**EXERCISE PROMPT:** Begin at the line below that has "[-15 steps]" and stop after the line that has "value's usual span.". Please restate only those lines, word for word.
── THE DATA ──
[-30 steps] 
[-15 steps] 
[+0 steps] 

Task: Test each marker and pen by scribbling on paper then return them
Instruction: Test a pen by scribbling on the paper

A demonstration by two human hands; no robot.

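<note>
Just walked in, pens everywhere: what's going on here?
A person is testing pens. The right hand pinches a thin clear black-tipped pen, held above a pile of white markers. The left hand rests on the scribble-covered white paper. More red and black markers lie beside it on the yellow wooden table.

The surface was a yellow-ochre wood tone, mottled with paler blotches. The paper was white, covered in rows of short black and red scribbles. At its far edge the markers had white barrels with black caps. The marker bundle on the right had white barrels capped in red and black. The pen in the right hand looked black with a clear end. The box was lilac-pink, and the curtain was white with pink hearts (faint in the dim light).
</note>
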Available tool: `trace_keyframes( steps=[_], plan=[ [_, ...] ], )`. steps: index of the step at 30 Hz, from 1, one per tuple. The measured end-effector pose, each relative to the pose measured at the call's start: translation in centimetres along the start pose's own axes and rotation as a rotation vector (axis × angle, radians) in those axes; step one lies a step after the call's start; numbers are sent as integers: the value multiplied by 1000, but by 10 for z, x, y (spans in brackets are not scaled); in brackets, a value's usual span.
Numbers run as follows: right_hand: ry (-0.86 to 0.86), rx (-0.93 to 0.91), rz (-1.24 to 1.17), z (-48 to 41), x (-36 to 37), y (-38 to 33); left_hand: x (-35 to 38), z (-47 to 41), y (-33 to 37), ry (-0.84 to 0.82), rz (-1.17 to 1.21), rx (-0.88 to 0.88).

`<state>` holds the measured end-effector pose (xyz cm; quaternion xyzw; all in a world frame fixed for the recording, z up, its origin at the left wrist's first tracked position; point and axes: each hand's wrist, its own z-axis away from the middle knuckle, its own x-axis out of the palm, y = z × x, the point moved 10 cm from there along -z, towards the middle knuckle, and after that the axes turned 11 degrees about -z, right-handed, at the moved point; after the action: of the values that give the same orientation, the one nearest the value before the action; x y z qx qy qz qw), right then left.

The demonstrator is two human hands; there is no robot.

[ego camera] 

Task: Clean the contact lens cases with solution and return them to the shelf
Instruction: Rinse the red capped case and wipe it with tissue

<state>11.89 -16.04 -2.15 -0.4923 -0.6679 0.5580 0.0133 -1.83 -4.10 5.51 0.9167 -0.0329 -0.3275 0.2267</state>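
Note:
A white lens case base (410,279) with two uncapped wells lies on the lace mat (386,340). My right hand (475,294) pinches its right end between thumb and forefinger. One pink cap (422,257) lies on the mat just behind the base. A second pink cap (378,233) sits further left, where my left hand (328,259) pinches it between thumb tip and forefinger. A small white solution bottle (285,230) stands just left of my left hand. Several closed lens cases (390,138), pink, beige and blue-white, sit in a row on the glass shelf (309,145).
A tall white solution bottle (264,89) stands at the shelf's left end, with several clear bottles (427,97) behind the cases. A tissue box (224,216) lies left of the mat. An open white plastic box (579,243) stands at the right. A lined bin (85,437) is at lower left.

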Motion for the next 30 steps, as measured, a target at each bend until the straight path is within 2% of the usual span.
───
**TASK OUTPUT:**
[-15 steps] 
[+0 steps] 

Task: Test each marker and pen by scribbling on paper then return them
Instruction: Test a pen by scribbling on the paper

A demonstration by two human hands; no robot.

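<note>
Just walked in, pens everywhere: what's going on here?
A person is testing pens. The right hand pinches a thin clear black-tipped pen, held above a pile of white markers. The left hand rests on the scribble-covered white paper. More red and black markers lie beside it on the yellow wooden table.

The surface was a yellow-ochre wood tone, mottled with paler blotches. The paper was white, covered in rows of short black and red scribbles. At its far edge the markers had white barrels with black caps. The marker bundle on the right had white barrels capped in red and black. The pen in the right hand looked black with a clear end. The box was lilac-pink, and the curtain was white with pink hearts (faint in the dim light).
</note>
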Available tool: `trace_keyframes( steps=[_], plan=[ [_, ...] ], )`. steps: index of the step at 30 Hz, from 1, one per tuple. The measured end-effector pose, each relative to the pose measured at the call's start: translation in centimetres along the start pose's own axes and rotation as a rotation vector (axis × angle, radians) in those axes; step one lies a step after the call's start; numbers are sent as integers: the value multiplied by 1000, but by 10 for z, x, y (spans in brackets are not scaled); in brackets, a value's usual span.

At this point, the answer is complete.